(Extracted data Opens)

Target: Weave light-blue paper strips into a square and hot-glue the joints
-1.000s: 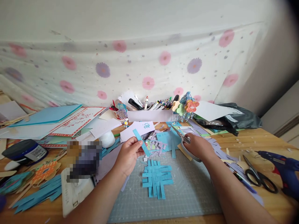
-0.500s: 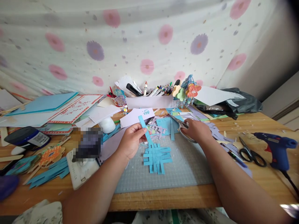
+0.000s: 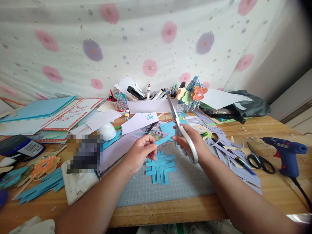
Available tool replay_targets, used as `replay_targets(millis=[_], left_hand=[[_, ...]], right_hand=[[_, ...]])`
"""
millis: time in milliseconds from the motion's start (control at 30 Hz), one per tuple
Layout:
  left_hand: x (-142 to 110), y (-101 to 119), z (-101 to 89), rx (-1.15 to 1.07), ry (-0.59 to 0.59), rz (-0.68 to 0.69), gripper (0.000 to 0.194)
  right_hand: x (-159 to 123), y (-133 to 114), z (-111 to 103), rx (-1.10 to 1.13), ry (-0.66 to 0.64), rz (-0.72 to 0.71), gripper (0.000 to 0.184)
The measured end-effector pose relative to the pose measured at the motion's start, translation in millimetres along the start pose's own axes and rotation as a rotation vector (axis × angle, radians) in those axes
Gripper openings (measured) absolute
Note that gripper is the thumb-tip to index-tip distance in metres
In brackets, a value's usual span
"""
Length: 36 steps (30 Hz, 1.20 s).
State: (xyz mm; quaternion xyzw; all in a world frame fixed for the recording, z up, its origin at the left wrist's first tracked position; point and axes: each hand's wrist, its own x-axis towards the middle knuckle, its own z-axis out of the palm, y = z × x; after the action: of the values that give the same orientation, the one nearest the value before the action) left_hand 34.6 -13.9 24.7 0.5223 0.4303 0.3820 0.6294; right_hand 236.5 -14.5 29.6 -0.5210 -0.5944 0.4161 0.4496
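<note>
Left hand (image 3: 139, 154): pinching blue paper strip (image 3: 162, 140), mid-frame
Right hand (image 3: 199, 144): grasping white-handled scissors (image 3: 177, 121)
Strip: could crease if pinched hard

A loose white sheet printed with pink and purple flowers (image 3: 136, 45) hangs across the back, behind a light-brown wooden counter (image 3: 168, 214) with visible grain. To the right, a plain grey-white wall (image 3: 275, 55) stands in soft shadow, with a pale flat panel (image 3: 297, 99) beyond the counter's far right corner.

The head camera looks forward and down, close over the wooden table (image 3: 168, 211).
</note>
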Motion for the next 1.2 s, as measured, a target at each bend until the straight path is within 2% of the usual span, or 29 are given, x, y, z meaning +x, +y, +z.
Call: replay_targets(millis=[100,167,300,400,467,600,633,700,833,1000,1200], left_hand=[[-0.7,-1.7,3.6,0.036,0.001,0.017,0.018],[-0.4,-2.6,3.5,0.061,0.014,0.029,0.018],[-0.5,-5.0,1.4,0.102,0.006,0.030,0.019],[-2.4,-4.7,0.2,0.127,-0.040,0.025,0.021],[-4.3,-1.4,-1.7,0.153,-0.118,0.015,0.023],[-7.0,9.0,-9.8,0.190,-0.375,-0.038,0.032],[-7.1,10.7,-11.8,0.182,-0.404,-0.050,0.036],[-6.6,11.8,-14.3,0.147,-0.375,-0.080,0.041],[-4.1,7.5,-11.4,0.085,-0.220,-0.139,0.034],[-2.4,4.6,-3.0,0.167,-0.183,-0.040,0.023],[-2.1,5.6,-1.3,0.192,-0.152,-0.019,0.022]], right_hand=[[-6.4,-1.6,12.0,0.220,-0.072,0.009,0.048],[-7.7,-0.8,14.5,0.318,-0.056,0.001,0.049],[-5.2,1.9,11.1,0.354,0.001,0.016,0.050],[-2.7,1.8,9.4,0.349,-0.007,0.039,0.047],[-2.0,0.7,9.7,0.345,-0.016,0.053,0.043],[-2.1,1.2,10.1,0.313,-0.020,0.079,0.043],[-2.2,2.0,10.1,0.308,-0.027,0.079,0.044],[-2.3,3.8,10.3,0.304,-0.040,0.068,0.044],[-3.8,2.9,12.3,0.291,-0.054,0.075,0.041],[-6.7,-4.1,13.7,0.255,-0.098,0.075,0.039],[-5.3,0.8,13.8,0.281,-0.116,0.045,0.040]])
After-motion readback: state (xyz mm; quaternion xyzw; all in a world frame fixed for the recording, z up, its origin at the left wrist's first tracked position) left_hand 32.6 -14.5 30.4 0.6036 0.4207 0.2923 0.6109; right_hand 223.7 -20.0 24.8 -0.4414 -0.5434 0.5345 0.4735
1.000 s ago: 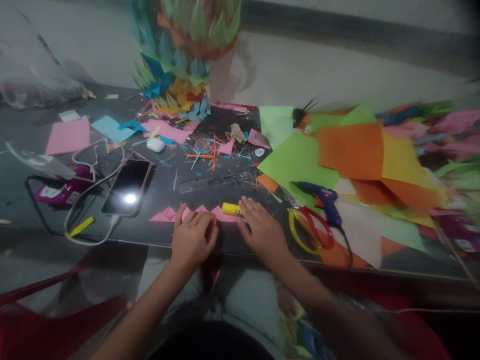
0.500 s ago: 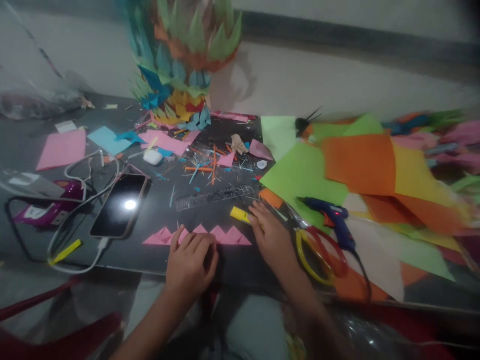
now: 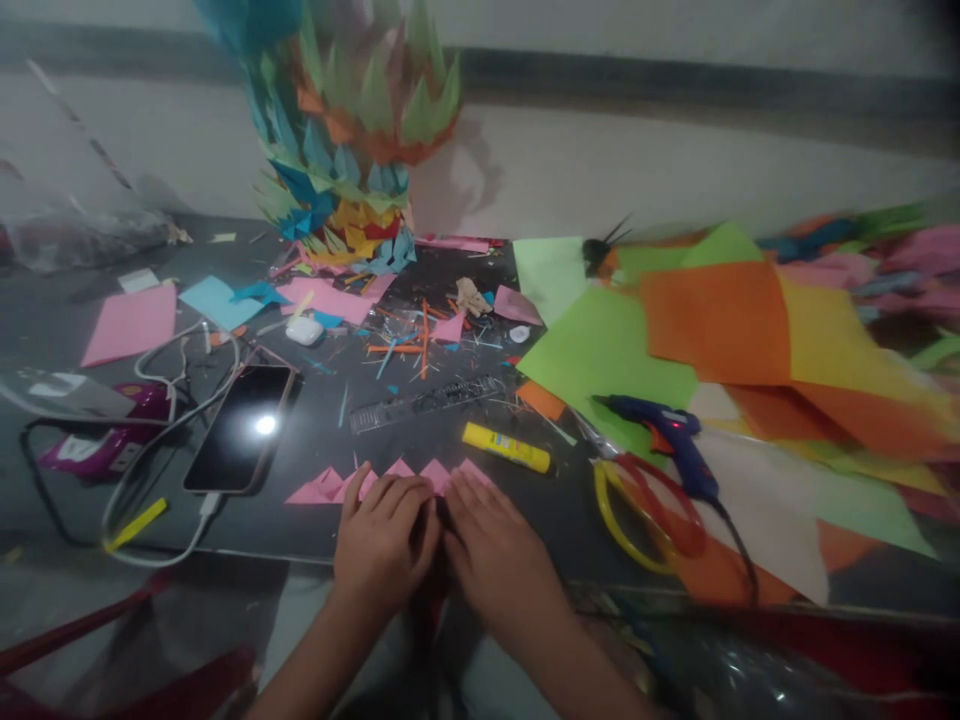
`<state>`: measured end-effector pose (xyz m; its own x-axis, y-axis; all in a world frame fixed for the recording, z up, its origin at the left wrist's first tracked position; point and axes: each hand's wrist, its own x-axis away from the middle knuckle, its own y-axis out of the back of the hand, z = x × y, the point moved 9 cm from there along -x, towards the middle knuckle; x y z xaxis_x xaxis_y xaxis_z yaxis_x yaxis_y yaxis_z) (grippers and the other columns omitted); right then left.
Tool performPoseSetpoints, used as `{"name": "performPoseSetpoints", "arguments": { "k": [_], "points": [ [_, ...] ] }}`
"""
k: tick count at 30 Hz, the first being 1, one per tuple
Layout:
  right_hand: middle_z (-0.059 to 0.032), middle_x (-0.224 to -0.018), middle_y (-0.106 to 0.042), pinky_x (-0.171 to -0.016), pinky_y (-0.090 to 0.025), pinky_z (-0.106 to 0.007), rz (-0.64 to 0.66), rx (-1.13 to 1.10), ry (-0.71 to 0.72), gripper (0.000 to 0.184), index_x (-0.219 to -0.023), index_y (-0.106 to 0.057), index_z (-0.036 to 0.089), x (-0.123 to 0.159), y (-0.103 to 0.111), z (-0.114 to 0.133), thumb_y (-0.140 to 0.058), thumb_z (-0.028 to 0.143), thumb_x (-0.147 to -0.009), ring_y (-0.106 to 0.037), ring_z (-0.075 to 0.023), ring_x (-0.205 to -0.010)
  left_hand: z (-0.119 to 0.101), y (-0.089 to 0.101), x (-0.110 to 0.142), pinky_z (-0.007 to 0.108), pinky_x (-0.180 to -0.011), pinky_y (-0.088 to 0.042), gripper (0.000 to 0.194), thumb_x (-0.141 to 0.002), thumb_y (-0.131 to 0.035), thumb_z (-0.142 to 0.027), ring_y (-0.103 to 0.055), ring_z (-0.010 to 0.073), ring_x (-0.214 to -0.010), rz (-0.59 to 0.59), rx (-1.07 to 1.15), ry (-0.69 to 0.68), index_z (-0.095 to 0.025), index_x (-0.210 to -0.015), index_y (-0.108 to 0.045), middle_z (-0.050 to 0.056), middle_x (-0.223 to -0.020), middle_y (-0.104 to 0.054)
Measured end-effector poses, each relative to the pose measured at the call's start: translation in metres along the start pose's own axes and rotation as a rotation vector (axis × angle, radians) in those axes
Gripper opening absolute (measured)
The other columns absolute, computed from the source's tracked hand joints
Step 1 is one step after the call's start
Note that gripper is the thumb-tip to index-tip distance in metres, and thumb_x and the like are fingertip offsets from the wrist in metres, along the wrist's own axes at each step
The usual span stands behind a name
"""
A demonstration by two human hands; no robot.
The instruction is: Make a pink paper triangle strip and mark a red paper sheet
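Note:
A strip of folded pink paper triangles (image 3: 322,484) lies near the table's front edge. My left hand (image 3: 386,530) rests over its middle, fingers slightly bent and pressing down, thumb apart. Beside it, my right hand (image 3: 499,545) lies with outstretched fingers on the strip's right part. Both hands cover some of the triangles. Just beyond my right hand is a yellow glue stick (image 3: 506,447), lying on its side and untouched. A clear ruler (image 3: 424,403) sits farther back among paper scraps.
To the right are red-and-yellow-handled scissors (image 3: 634,515), a blue glue gun (image 3: 675,440) and many coloured sheets (image 3: 720,325). On the left lie a phone (image 3: 240,430) on a cable and a purple device (image 3: 112,440). A tall folded-paper piece (image 3: 352,170) stands at the back.
My right hand has left the glue stick, which now lies fully in view, and moved left onto the pink strip. My left hand stays on the strip. The view has shifted slightly.

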<state>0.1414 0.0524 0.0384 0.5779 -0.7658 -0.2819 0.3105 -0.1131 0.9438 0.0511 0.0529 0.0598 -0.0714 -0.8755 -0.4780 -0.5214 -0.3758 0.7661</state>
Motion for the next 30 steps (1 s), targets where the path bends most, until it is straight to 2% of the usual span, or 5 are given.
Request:
{"name": "performPoseSetpoints", "arguments": {
  "k": [7,12,22,26,30],
  "points": [
    [-0.0101,-0.135,-0.044,-0.099,-0.043,-0.039,0.057,-0.04,-0.041,0.045,-0.126,-0.05,0.01,0.011,-0.005,-0.004,-0.037,0.035,-0.091,-0.042,-0.0234,-0.124,0.001,0.0,0.001,0.044,-0.101,-0.024,0.012,-0.082,-0.049,-0.018,-0.061,0.0183,-0.081,0.001,-0.001,0.014,-0.023,-0.085,-0.06,-0.002,-0.086,-0.07],
    [-0.0168,-0.131,-0.047,-0.1,-0.041,-0.042,0.085,-0.018,-0.078,0.05,-0.125,-0.051,0.005,0.015,-0.004,-0.01,-0.036,0.039,-0.091,-0.044,-0.0262,-0.122,0.0,0.001,0.0,0.043,-0.1,-0.025,0.016,-0.083,-0.046,-0.018,-0.061,0.0173,-0.08,-0.002,0.004,0.025,-0.021,-0.083,-0.062,-0.001,-0.085,-0.07],
    [-0.0152,-0.133,-0.045,-0.097,-0.043,-0.047,0.117,0.003,-0.142,0.052,-0.126,-0.05,0.008,0.022,-0.002,-0.022,-0.035,0.042,-0.091,-0.042,-0.0283,-0.123,0.002,0.0,0.001,0.042,-0.1,-0.025,0.014,-0.083,-0.048,-0.019,-0.061,0.0169,-0.08,-0.01,0.034,0.035,-0.022,-0.084,-0.062,-0.002,-0.086,-0.07],
    [-0.0094,-0.13,-0.05,-0.1,-0.04,-0.045,0.075,-0.249,-0.132,0.039,-0.125,-0.052,0.017,0.012,0.029,-0.008,-0.042,0.029,-0.09,-0.046,-0.0226,-0.121,0.003,-0.001,0.001,0.042,-0.099,-0.026,0.015,-0.084,-0.047,-0.021,-0.061,0.0172,-0.081,0.003,0.041,0.032,-0.022,-0.085,-0.061,-0.001,-0.086,-0.069],
    [0.0011,-0.107,-0.067,-0.09,-0.049,-0.036,-0.012,-0.745,-0.153,0.028,-0.113,-0.06,0.031,0.013,0.082,-0.001,-0.045,0.03,-0.089,-0.06,-0.016,-0.103,0.005,-0.002,0.003,0.041,-0.099,-0.026,0.014,-0.085,-0.046,-0.022,-0.06,0.0173,-0.082,0.0,0.03,0.007,-0.022,-0.086,-0.06,-0.001,-0.088,-0.069]
  ]
}}
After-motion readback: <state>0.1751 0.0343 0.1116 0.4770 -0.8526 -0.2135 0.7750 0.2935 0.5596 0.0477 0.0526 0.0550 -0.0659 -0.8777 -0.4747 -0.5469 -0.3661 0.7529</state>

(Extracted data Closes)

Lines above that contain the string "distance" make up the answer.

● **Exercise output**
Note that gripper is the thumb-tip to index-tip distance in metres
Note that gripper is the thumb-tip to index-tip distance in metres, and thumb_x and the like are fingertip offsets from the wrist in metres, along the wrist's own axes at each step

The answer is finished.